▶ TASK BRIEF: Word for word, print out all of the data, omitting every image.
BEGIN
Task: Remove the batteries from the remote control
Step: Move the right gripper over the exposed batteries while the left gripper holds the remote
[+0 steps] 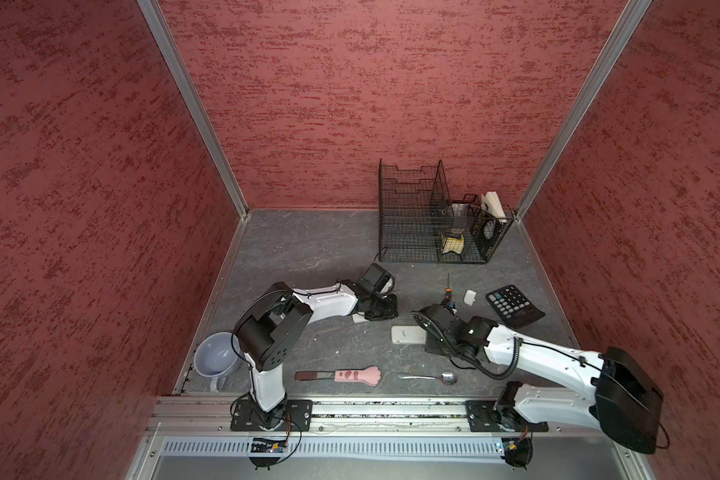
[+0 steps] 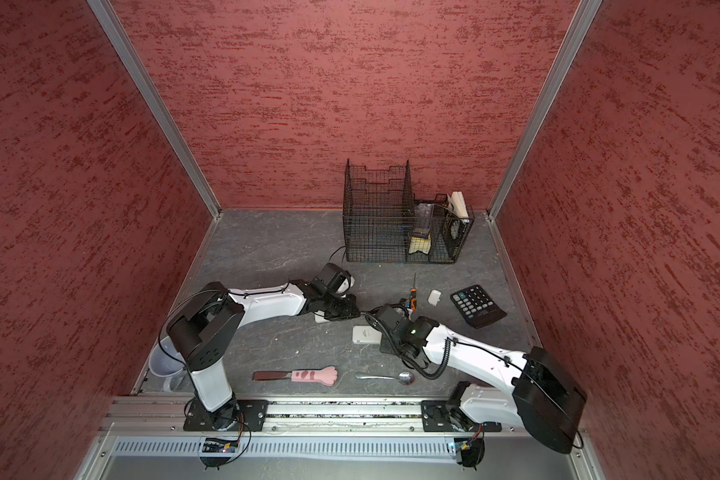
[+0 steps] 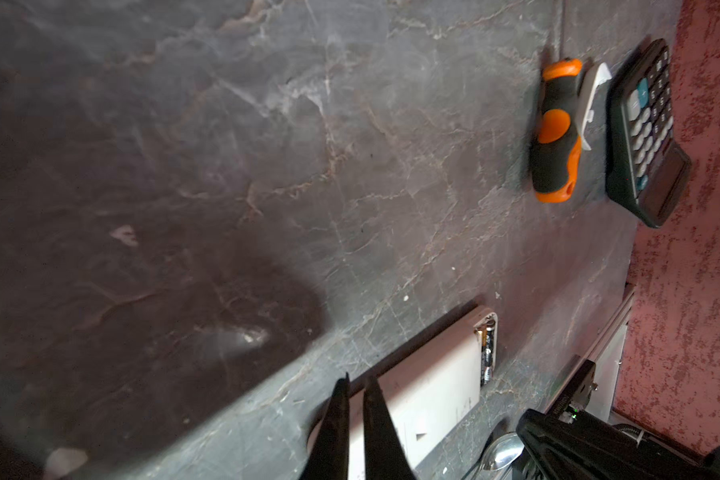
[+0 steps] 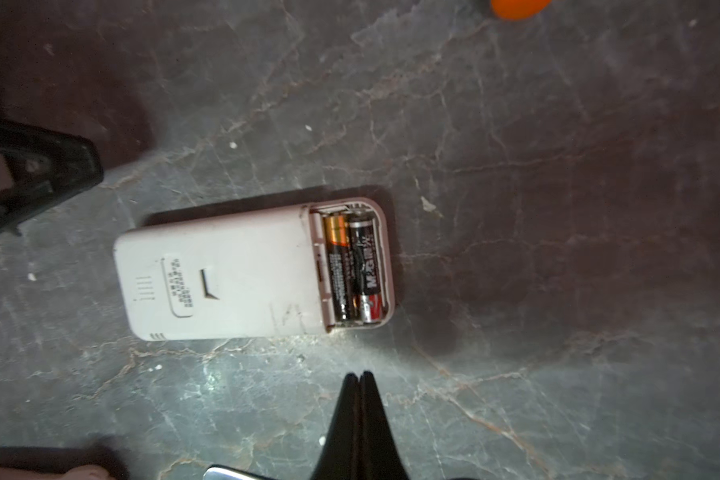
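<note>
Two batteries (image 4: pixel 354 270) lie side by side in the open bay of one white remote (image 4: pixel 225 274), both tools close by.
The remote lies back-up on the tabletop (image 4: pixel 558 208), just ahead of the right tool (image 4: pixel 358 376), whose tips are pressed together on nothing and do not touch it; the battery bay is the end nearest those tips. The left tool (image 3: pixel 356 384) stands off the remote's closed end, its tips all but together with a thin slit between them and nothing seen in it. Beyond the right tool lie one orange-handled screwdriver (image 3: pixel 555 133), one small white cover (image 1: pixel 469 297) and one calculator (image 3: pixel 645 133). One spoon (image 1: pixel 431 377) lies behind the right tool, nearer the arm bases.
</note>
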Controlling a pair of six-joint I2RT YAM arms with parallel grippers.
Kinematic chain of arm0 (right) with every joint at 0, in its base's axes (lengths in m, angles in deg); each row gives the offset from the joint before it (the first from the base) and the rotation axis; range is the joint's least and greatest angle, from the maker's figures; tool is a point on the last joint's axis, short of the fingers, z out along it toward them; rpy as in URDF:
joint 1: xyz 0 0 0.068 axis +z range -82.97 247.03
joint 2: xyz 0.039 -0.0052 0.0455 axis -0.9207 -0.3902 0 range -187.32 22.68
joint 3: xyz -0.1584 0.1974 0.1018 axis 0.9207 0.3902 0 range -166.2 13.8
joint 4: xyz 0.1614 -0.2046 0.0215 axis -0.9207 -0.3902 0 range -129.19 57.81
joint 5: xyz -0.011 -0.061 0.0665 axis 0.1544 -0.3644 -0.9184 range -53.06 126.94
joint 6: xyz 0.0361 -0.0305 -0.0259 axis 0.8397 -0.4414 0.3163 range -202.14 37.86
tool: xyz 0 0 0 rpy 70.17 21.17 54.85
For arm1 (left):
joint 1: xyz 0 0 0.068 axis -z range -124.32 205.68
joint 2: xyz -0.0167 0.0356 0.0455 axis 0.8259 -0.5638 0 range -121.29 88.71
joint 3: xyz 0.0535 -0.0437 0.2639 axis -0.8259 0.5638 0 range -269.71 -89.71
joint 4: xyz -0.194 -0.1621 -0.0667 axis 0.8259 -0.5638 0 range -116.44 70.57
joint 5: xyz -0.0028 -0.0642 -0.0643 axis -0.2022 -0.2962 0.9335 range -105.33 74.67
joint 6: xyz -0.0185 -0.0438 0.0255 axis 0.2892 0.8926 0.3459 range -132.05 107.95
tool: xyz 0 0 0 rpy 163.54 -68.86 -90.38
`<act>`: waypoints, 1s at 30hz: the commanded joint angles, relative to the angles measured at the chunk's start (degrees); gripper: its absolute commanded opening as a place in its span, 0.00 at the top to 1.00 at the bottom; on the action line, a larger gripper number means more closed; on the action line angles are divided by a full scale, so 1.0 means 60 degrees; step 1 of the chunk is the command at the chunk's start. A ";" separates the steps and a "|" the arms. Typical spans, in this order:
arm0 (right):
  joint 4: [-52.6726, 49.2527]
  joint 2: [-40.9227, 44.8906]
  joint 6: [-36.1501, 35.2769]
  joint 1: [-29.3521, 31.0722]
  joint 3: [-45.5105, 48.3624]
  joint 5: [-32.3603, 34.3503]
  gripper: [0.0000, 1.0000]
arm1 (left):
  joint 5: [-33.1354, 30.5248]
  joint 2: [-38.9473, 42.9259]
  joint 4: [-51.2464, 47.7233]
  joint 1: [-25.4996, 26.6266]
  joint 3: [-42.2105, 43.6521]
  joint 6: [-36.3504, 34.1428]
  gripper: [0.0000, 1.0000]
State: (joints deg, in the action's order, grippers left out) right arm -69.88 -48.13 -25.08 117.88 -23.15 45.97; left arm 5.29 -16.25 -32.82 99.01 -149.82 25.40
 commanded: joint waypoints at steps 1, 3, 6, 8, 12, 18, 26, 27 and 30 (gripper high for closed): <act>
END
▶ ANSWER TO THIS PROBLEM:
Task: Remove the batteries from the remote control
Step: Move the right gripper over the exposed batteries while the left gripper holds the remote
[+0 steps] 
[+0 steps] 
[+0 steps] 
[+0 steps] 
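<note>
Two batteries (image 4: pixel 354 270) lie side by side in the open bay of one white remote (image 4: pixel 225 274), both tools close by.
The remote lies back-up on the tabletop (image 4: pixel 558 208), just ahead of the right tool (image 4: pixel 358 376), whose tips are pressed together on nothing and do not touch it; the battery bay is the end nearest those tips. The left tool (image 3: pixel 356 384) stands off the remote's closed end, its tips all but together with a thin slit between them and nothing seen in it. Beyond the right tool lie one orange-handled screwdriver (image 3: pixel 555 133), one small white cover (image 1: pixel 469 297) and one calculator (image 3: pixel 645 133). One spoon (image 1: pixel 431 377) lies behind the right tool, nearer the arm bases.
</note>
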Controlling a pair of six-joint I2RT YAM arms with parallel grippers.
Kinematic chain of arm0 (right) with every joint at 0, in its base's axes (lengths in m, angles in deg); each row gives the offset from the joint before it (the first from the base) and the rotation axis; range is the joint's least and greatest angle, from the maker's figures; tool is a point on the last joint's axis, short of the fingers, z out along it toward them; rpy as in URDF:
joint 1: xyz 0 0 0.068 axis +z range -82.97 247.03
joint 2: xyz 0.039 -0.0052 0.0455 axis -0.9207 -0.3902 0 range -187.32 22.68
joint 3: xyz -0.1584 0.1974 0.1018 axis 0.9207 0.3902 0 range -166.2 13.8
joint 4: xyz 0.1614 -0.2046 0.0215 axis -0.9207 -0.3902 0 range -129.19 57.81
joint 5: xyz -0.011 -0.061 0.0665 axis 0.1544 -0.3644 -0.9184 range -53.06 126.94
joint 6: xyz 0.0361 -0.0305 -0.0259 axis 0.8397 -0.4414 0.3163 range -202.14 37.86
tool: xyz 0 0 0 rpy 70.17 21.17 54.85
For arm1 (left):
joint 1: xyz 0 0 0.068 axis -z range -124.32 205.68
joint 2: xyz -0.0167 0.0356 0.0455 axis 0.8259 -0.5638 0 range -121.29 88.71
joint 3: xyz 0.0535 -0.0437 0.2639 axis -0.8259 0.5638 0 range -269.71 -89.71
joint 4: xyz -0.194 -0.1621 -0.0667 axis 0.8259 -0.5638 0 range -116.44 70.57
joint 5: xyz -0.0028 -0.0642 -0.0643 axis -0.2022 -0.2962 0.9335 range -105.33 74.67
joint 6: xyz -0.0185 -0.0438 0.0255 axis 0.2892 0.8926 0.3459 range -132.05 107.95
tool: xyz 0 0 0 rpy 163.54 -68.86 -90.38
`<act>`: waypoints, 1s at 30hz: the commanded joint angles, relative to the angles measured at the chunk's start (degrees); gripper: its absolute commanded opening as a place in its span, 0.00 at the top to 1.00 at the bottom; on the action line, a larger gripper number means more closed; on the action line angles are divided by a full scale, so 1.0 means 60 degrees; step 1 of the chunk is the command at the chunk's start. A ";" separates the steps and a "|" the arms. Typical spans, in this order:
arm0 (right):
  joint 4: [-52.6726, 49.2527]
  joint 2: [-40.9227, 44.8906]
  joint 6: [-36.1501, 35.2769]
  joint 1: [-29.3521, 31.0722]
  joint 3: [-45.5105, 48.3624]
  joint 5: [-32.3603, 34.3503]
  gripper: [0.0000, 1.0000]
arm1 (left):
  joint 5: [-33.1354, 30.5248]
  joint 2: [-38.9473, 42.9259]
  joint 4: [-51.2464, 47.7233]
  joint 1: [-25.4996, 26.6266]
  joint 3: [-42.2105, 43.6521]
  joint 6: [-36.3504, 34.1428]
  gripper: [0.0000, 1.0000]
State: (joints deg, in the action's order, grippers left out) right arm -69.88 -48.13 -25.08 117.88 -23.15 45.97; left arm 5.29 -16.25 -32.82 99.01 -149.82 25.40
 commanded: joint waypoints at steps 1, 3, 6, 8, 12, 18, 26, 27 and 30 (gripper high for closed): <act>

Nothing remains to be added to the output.